# PROBLEM DETAILS:
Lines holding the string "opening" are the ones to copy from this listing.

(LISTED ENTRIES)

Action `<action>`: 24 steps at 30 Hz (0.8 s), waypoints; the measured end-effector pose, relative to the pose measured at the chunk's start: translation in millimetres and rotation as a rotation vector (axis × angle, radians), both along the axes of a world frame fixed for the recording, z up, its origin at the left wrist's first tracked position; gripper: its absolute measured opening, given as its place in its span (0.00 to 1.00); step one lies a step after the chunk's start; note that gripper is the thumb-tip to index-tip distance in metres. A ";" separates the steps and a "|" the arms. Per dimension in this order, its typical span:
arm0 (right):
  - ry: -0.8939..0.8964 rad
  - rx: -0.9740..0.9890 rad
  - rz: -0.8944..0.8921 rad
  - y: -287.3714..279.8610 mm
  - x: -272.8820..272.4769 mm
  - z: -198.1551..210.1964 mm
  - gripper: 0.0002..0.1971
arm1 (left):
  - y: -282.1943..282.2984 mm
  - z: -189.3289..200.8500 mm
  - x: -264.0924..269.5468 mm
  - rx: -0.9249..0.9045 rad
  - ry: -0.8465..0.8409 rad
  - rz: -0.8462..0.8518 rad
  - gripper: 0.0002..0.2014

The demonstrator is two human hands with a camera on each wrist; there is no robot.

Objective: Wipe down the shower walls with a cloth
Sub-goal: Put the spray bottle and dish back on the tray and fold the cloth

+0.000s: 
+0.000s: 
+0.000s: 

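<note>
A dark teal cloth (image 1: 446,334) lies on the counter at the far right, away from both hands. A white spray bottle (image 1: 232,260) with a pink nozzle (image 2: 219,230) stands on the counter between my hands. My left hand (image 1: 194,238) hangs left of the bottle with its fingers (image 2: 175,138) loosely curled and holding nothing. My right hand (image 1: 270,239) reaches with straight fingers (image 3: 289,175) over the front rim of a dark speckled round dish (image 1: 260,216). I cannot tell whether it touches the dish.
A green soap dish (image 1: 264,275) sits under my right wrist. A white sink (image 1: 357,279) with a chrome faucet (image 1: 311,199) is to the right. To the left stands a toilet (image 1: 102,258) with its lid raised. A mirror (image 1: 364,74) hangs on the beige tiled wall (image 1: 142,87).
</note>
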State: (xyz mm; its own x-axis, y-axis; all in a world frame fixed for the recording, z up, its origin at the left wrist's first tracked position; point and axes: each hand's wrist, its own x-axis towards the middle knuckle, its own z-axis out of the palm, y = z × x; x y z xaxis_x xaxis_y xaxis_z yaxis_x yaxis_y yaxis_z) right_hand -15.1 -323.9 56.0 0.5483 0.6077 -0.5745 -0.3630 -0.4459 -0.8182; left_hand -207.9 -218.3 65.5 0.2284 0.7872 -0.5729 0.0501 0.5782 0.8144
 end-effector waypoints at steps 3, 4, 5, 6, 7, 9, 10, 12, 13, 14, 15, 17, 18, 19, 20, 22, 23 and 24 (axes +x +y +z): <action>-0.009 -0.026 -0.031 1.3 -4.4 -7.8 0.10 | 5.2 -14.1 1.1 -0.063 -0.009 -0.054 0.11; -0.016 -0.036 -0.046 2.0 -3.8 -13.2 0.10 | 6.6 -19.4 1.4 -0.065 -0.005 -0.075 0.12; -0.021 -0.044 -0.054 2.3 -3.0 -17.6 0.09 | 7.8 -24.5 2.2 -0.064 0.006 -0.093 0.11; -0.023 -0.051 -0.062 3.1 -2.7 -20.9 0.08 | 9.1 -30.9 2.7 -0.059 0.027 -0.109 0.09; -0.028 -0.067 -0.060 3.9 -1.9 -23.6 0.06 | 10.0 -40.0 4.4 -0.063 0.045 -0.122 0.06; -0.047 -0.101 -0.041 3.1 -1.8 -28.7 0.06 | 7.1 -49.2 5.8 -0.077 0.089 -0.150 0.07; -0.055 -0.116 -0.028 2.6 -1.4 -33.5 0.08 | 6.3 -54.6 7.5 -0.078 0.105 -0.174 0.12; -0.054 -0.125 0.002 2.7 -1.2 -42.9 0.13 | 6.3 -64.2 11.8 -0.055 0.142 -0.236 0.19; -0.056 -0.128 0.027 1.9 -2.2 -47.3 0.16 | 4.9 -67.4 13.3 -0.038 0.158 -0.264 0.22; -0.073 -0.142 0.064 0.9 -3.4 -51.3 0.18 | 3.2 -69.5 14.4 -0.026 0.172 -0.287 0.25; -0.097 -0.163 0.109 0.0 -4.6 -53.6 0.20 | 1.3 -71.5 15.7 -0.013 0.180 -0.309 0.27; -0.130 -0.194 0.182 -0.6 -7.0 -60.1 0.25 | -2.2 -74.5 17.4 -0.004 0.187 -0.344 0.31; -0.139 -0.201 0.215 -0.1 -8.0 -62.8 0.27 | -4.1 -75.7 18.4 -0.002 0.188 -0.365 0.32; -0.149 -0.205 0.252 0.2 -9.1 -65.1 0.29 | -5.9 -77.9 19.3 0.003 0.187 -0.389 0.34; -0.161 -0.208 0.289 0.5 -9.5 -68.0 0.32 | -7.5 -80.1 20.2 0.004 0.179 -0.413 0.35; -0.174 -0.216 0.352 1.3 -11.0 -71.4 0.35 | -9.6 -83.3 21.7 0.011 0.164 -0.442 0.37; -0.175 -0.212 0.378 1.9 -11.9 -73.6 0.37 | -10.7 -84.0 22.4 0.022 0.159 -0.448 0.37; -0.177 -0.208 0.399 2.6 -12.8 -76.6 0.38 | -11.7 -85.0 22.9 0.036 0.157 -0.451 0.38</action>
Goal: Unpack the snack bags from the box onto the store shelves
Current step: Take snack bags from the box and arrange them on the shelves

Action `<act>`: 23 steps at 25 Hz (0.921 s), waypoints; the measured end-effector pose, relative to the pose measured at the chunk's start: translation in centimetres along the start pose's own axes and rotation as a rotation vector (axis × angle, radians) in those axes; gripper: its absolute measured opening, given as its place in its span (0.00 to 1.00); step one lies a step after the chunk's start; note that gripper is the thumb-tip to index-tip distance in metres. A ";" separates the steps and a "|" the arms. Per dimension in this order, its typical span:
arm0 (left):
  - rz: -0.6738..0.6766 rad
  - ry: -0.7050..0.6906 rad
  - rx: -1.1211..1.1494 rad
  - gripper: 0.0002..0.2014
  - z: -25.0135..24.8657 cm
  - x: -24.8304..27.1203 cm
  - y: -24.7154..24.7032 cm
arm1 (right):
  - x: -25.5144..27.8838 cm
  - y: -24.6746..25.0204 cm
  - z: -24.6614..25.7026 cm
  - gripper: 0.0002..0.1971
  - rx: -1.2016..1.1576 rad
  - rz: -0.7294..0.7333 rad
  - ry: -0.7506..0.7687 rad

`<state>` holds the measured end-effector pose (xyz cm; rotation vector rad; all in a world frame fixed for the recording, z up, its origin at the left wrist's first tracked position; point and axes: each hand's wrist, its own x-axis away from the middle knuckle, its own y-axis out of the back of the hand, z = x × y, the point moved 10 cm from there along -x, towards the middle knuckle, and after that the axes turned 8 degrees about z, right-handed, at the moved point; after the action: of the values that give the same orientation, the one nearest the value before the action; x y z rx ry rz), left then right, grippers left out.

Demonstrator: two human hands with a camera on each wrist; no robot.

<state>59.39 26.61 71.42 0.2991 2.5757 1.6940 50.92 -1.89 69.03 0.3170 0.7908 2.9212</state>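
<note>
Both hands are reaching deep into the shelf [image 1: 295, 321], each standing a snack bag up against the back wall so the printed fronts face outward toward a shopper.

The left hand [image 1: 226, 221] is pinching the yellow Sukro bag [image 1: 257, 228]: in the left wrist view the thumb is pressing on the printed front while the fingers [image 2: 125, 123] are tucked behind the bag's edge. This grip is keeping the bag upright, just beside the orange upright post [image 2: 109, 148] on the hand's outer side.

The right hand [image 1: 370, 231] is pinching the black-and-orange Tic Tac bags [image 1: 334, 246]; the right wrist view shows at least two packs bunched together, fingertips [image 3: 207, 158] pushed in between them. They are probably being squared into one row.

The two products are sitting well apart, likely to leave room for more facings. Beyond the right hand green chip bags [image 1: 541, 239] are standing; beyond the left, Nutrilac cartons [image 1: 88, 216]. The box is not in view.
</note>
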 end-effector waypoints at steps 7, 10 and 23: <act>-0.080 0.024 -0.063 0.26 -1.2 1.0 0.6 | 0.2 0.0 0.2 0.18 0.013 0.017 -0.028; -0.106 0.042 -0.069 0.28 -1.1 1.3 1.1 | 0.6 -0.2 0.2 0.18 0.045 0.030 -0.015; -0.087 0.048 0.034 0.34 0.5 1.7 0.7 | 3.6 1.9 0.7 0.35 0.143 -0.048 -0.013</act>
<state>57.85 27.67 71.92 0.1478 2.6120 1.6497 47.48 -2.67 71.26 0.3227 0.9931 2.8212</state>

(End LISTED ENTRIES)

# SOLUTION TO THIS PROBLEM:
Action `<action>`: 24 steps at 30 Hz (0.8 s), waypoints; the measured end-effector pose, relative to the pose measured at the chunk's start: translation in millimetres and rotation as a rotation vector (axis × angle, radians), both along the axes of a world frame fixed for the recording, z up, its origin at the left wrist's first tracked position; gripper: its absolute measured opening, given as its place in its span (0.00 to 1.00); step one lies a step after the chunk's start; note that gripper is the thumb-tip to index-tip distance in metres. A ";" separates the steps and a "|" the arms. Per dimension in this order, its typical span:
Action `<act>`: 23 steps at 25 Hz (0.921 s), waypoints; the measured end-effector pose, relative to the pose measured at the chunk's start: translation in centimetres along the start pose's own axes and rotation as a rotation vector (axis × angle, radians) in those axes; gripper: its absolute measured opening, given as its place in its span (0.00 to 1.00); step one lies a step after the chunk's start; note that gripper is the thumb-tip to index-tip distance in metres. A ";" separates the steps and a "|" the arms. Per dimension in this order, its typical span:

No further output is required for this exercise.